In TFI we were required to report our statistics at the end of each month. This meant filling in a 2 page report form that included places for total number of pieces of literature distributed, "souls saved" (meaning the number of people who prayed with us to receive Jesus, no matter how shallow or insincere this was), and in the heyday of Flirty Fishing, girls had to fill out the number of men they had sex with and the number of times. 

Simple psychology dictates that such reporting would breed a sense of competition and a tendency to want to inflate the numbers reported to "look good." Of course, that was commonplace.  

This reporting also added a sense of pressure to life, knowing that we would have to report how we did that month. Add to that the financial pressure - we also had to report our total income, our tithe amount, and the breakdown of where our additional financial gifts were to go each month.

All the while, we were not to take "System" jobs, but to remain "God's dropped out children," put simply, beggars and prostitutes.

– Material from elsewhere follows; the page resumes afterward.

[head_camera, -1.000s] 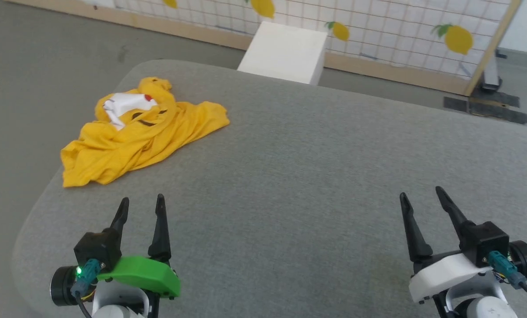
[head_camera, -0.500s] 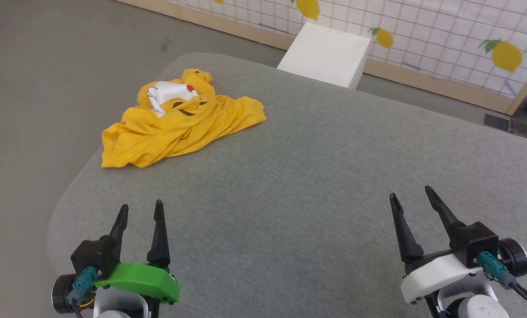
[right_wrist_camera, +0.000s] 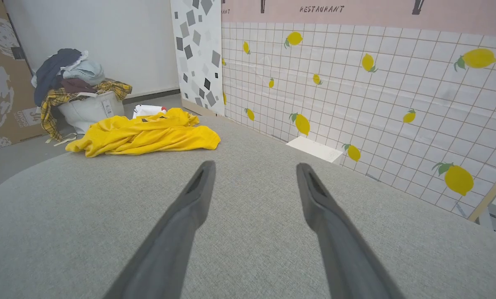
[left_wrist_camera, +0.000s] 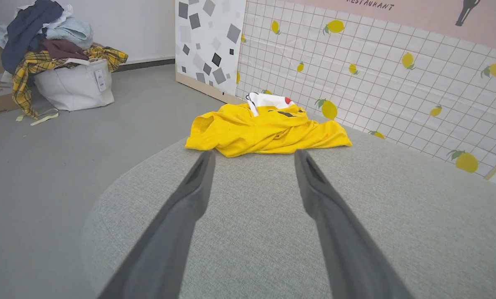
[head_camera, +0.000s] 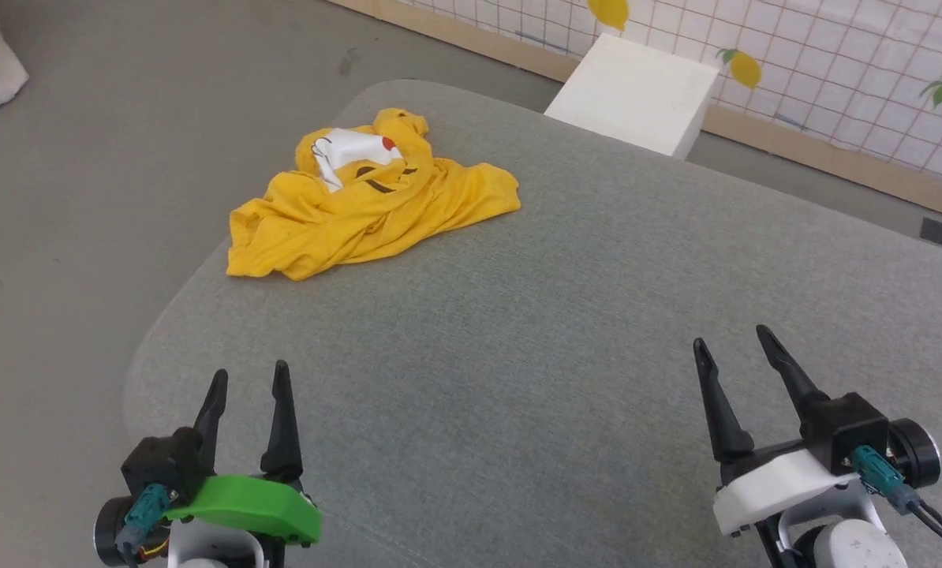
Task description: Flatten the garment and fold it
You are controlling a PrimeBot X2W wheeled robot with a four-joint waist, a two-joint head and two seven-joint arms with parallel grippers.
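Garment [head_camera: 372, 213] lies crumpled near the grey table's [head_camera: 518, 355] far left corner, well apart from my left gripper [head_camera: 250, 368] and right gripper [head_camera: 730, 335], both spread wide and empty.

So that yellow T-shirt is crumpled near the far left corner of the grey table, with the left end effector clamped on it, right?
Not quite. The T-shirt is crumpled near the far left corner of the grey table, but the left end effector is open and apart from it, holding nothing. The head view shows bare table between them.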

The constant struggle for survival, especially in the Third World countries in which we were instructed to live, created a sense of scarcity.

Insight into the psychological effects of this struggle can be found in Cara Feinberg's summary of recent research on scarcity, the depletion of willpower, and the practical use of nudges in creating desirable behavior. When life is made up of a scramble for survival, mental processes are affected. "Scarcity steals mental capacity wherever it occurs—from the hungry, to the lonely, to the time-strapped, to the poor."

So much "mental bandwidth" is used battling for survival - raising funds, meeting all sorts of proselytizing quotas, sticking to the daily schedule - that the mind is compromised. To quote from the article linked above, 

"If the mind is focused on one thing, other abilities and skills—attention, self-control, and long-term planning—often suffer. Like a computer running multiple programs, Mullainathan and Shafir explain, our mental processors begin to slow down. We don’t lose any inherent capacities, just the ability to access the full complement ordinarily available for use."


As I wrote before (Neural Atrophy), people who live in a state of chronic subordination experience a decrease in new brain cell growth. It is as if our minds were attacked from all sides: the struggle for survival, constant subordination to capricious leaders, and the ever-present readings of the Mo Letters. 

I am beginning to see why the idea of leaving the group took so long to appear.